Nel 1944, intanto, il San Lazzaro era stato sottoposto a bombardamenti ripetuti che provocarono un centinaio di morti e decine di feriti, nonché la distruzione o il danneggiamento di numerosi reparti, rendendo necessario il trasferimento dei pazienti in numerose località della provincia. Solo nel giugno dell'anno successivo riprese il servizio di ammissione, ed il numero dei ricoverati ricominciò ad aumentare secondo una progressione crescente a partire dal 1953-1954. È questa l'epoca in cui prima Virginio Porta (1953-1956) e poi Antonio Mazza (1956-1964) assunsero la direzione, e proprio allora cominciò ad essere introdotta anche al San Lazzaro la psicochirurgia e ad essere avviata la sperimentazione degli psicofarmaci. Nel 1953 Pasquale Marconi, Commissario prefettizio del San Lazzaro, promosse una profonda riforma della Colonia-Scuola Marro: constatato infatti che i bambini ricoverati erano considerati a tutti gli effetti come internati in ospedale psichiatrico, ne propose la trasformazione in un reparto aperto, non soggetto alle disposizioni della legge sui manicomi. Il Marro venne così reso autonomo dal San Lazzaro e divenne la Scuola-Convitto Sante De Sanctis, per frenastenici educabili, annessa all’Istituto psichiatrico. Dal 1970, mentre il San Lazzaro proseguiva nel progetto di ampliamento e rifacimento della scuola convitto, la Provincia iniziò a promuovere strutture alternative sul territorio per favorire la dimissione dei minori ricoverati; così a partire dal 1971, quando era quasi terminato il nuovo edificio e risultavano ricoverati 167 bambini, nel giro di pochi anni, molti bambini vengono trasferiti in scuole esterne ed iniziò il processo di deistituzionalizzazione del De Sanctis; nel novembre 1974 (quando i minori ricoverati erano ormai solamente 27) anche la Commissione amministrativa del San Lazzaro prese atto della mutata situazione e deliberò la chiusura della struttura, realizzata nel 1975.

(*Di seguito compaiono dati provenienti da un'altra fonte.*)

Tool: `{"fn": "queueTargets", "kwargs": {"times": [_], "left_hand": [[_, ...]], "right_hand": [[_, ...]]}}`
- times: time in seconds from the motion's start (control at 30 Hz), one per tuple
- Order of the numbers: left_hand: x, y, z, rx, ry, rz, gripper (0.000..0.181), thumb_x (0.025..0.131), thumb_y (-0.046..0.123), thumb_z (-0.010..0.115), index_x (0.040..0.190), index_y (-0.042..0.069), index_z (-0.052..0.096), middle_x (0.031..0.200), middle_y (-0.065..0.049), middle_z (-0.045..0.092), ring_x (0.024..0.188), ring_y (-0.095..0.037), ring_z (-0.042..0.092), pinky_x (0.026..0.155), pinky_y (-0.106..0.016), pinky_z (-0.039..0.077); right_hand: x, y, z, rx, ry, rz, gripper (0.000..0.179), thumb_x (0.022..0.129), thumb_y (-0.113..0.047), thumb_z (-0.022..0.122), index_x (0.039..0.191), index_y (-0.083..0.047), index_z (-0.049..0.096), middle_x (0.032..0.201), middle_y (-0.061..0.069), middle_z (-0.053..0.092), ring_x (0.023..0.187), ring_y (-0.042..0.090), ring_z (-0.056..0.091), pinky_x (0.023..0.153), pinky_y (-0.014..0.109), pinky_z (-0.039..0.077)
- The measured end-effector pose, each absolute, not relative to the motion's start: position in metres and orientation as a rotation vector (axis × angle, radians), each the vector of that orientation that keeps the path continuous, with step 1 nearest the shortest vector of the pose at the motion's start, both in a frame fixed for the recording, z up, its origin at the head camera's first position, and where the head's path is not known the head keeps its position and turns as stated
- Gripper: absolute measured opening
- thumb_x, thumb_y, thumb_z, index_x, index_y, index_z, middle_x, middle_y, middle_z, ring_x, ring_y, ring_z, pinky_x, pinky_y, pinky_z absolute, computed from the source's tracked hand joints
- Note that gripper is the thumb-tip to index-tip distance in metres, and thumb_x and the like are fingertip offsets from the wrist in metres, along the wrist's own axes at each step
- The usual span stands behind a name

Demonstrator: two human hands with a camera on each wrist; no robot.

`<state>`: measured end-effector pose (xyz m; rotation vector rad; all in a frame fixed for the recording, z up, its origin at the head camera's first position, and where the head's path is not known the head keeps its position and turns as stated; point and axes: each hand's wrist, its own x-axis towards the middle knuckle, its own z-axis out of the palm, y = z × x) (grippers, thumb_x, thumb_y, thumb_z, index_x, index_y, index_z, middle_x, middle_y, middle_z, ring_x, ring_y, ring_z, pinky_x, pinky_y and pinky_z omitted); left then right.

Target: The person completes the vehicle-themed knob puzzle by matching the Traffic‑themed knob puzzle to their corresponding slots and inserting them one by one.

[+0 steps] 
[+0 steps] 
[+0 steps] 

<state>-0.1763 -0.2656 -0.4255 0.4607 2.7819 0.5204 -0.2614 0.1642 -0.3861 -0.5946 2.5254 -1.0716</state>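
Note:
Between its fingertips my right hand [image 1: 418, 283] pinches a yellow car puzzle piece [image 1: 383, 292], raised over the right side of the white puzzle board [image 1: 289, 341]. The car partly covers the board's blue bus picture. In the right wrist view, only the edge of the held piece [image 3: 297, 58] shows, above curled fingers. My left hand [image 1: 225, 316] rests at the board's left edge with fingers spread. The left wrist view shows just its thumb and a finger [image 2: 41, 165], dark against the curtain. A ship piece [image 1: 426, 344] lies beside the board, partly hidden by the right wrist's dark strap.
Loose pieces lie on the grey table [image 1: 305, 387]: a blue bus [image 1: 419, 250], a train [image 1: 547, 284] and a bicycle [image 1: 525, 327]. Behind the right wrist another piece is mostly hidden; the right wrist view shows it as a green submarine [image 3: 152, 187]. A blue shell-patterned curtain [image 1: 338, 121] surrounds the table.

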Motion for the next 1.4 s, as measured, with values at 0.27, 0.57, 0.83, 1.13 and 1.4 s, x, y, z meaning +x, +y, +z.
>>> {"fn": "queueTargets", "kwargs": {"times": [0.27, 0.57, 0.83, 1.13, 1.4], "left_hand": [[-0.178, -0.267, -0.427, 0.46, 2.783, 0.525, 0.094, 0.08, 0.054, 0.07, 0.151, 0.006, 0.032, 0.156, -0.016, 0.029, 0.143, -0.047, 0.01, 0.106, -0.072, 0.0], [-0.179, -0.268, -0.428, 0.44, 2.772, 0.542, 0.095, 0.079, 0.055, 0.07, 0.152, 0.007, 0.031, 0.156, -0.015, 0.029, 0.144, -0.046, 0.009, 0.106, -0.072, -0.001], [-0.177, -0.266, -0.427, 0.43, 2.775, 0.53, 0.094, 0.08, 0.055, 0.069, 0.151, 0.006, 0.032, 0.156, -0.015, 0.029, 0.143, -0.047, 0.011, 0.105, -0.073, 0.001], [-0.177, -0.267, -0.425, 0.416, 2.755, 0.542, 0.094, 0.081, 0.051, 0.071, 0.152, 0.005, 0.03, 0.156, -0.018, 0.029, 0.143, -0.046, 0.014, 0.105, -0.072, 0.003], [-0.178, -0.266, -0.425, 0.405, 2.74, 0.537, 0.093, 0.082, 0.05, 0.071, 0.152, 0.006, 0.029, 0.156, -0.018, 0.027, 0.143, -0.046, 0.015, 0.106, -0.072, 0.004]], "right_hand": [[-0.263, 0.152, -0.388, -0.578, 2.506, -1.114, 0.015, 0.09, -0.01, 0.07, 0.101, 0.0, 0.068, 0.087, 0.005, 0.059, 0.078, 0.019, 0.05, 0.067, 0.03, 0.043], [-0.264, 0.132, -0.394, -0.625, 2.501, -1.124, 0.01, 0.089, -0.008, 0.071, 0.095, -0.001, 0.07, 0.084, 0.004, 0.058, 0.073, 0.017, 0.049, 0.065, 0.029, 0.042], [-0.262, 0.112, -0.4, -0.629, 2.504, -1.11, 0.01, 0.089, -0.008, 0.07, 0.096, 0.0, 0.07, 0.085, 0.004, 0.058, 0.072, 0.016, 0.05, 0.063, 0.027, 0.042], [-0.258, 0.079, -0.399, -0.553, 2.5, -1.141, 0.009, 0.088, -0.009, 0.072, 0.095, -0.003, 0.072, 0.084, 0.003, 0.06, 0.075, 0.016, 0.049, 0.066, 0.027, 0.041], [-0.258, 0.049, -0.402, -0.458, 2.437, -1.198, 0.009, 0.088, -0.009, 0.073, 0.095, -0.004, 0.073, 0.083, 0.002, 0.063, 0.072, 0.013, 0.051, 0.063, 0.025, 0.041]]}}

Dal 1969, intanto, sotto la direzione di Piero Benassi (che la assunse nel 1964), in anni in cui si avviava l'apertura delle istituzioni psichiatriche e si diffondevano nuove esperienze e nuovi paradigmi e modelli concettuali all'interno del sapere clinico, si assistette alla progressiva diminuzione degli ammessi e all'aumento dei dimessi che passarono da 2400 a circa un migliaio nel giro di pochi anni. Parallelamente dal 1967 era entrato in funzione il Servizio Psichiatrico Provinciale ed il Centro di Igiene Mentale, che funzionavano del tutto separatamente rispetto al San Lazzaro, e non senza contrasti; la loro riunificazione avvenne solo nel 1980 anno in cui, dopo la promulgazione della legge 180 del 1978, furono abbattute le mura di cinta del San Lazzaro. Cessati i ricoveri la struttura chiuse definitivamente nel 1996, terminato l'accompagnamento dei pazienti presso le famiglie o strutture esterne.